Сам Сметанкин был типичным номенклатурным работником и попал в кресло редактора случайно.Да и работал он чуть больше года, был не из местных, людей в Казанке почти не знал.
- Тут о Чернове столько понаписано, - проворчал честнейший Борис Михалович, - что я удивляюсь, почему ему не присвоили звание Героя Советского Союза.
И удалился в свой тесный кабинетик.Несмотря на преклонный возраст, Мельчаков был жизнелюбом и оптимистом и мы его любили.Войну он закончил в звании майора звуковой разведки и некогда не рассказывал о своих заслугах по причине врожденной скромности.

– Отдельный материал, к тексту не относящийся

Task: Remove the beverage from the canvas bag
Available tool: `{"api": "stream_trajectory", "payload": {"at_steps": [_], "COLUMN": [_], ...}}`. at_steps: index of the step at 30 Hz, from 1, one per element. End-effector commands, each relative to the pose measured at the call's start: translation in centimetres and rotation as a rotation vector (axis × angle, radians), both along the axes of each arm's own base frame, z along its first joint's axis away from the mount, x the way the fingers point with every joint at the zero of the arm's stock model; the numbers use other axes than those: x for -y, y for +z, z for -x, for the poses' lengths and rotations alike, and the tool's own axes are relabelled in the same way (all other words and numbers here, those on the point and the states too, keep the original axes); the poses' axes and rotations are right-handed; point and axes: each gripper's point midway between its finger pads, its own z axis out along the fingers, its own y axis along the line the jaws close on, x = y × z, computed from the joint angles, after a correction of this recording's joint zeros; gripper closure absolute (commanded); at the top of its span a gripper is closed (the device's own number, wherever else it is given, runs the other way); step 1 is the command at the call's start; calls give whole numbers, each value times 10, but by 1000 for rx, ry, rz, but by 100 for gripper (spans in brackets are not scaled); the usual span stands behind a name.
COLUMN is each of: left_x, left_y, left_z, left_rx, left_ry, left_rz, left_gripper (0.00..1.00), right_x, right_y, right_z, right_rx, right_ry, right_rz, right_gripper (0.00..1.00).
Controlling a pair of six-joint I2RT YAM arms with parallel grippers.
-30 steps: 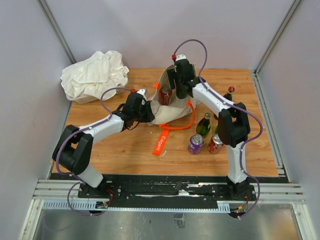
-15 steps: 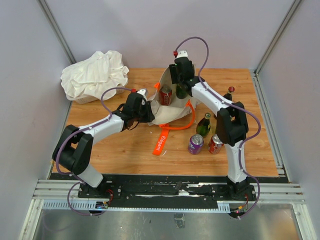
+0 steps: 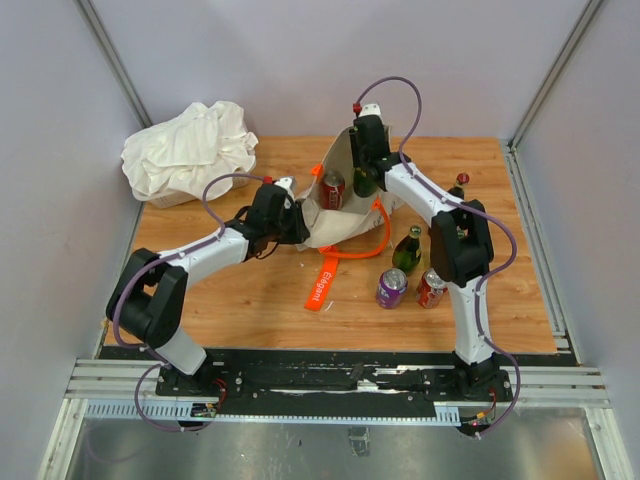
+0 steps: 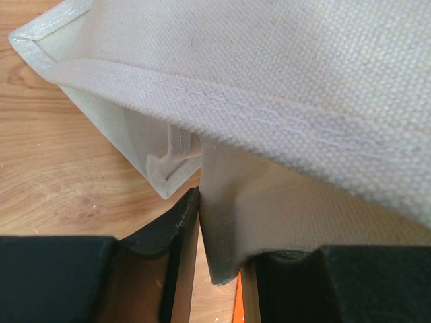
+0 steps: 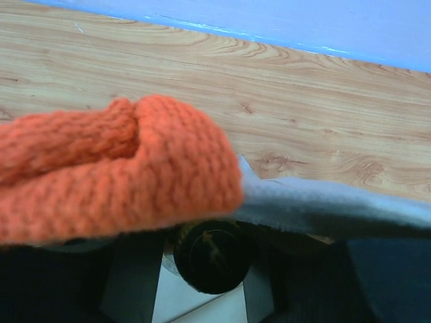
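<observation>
The canvas bag (image 3: 338, 215) lies open on the wooden table, with a red can (image 3: 331, 188) and a dark green bottle (image 3: 363, 183) inside. My right gripper (image 3: 365, 172) reaches into the bag's mouth from the far side. In the right wrist view its fingers (image 5: 128, 282) stand against both sides of the bottle's black cap (image 5: 212, 256), under an orange handle (image 5: 114, 168) and the bag's rim (image 5: 323, 208). My left gripper (image 3: 297, 222) is shut on the bag's near left edge; the fabric (image 4: 225, 229) is pinched between its fingers (image 4: 168, 235).
A white cloth bundle (image 3: 190, 150) sits at the back left. Right of the bag stand a green bottle (image 3: 407, 250), a purple can (image 3: 391, 288), a red can (image 3: 431, 288) and a red-capped bottle (image 3: 460, 185). The orange strap (image 3: 325, 280) trails toward the near edge.
My right gripper has shifted slightly to the far right and closed around the bottle's top inside the bag. The left arm has held still on the bag's edge.
</observation>
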Motion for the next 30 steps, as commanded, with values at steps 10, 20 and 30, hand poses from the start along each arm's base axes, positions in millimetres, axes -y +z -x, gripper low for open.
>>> {"api": "stream_trajectory", "payload": {"at_steps": [10, 20, 30], "left_x": [-8, -8, -6], "left_y": [-29, -32, -33], "left_z": [10, 5, 0], "left_rx": [-95, -88, -82], "left_ry": [-9, -8, -1], "left_rz": [-63, -66, -58], "left_gripper": [69, 69, 69], "right_x": [7, -13, -19], "right_y": [13, 109, 213], "right_z": [-9, 8, 61], "right_rx": [54, 239, 389], "right_ry": [105, 264, 386], "right_rz": [31, -47, -121], "right_gripper": [99, 99, 99]}}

-Кроме Бориса Михайловича в редакции больше никто не мог оставить Сметанкина, - сказал Дребезгов.- А материал Романюта перекатал из мемуаров ветерана войны.
Когда Чернов почитал , что о нем написал Захар Иванович, он чуть не лишился дара речи.
Стал звонить в райком.
Я открыл дверь своего кабинета, повесил пальто на вешалку и сел за письменный стол.
Выдвинув ящик письменного стола,я стал искать шариковую ручку. Внезапно я обнаружил канцелярскую папку, которая была завязана тесьмой.
Так как Романюта уже покинул пределы Казанки, и, по всей видимости, за папкой возвращаться не собирался, прежде чем ее выкинуть в мусорный мешок, я поинтересовался ее содержанием. Она была доверху наполнена так называемыми материалами – рыбами, изготовленными по просьбе Захара Ивановича каким – то пишущим умельцем, и дело Романюты было одним , подставлять фамилии своих героев.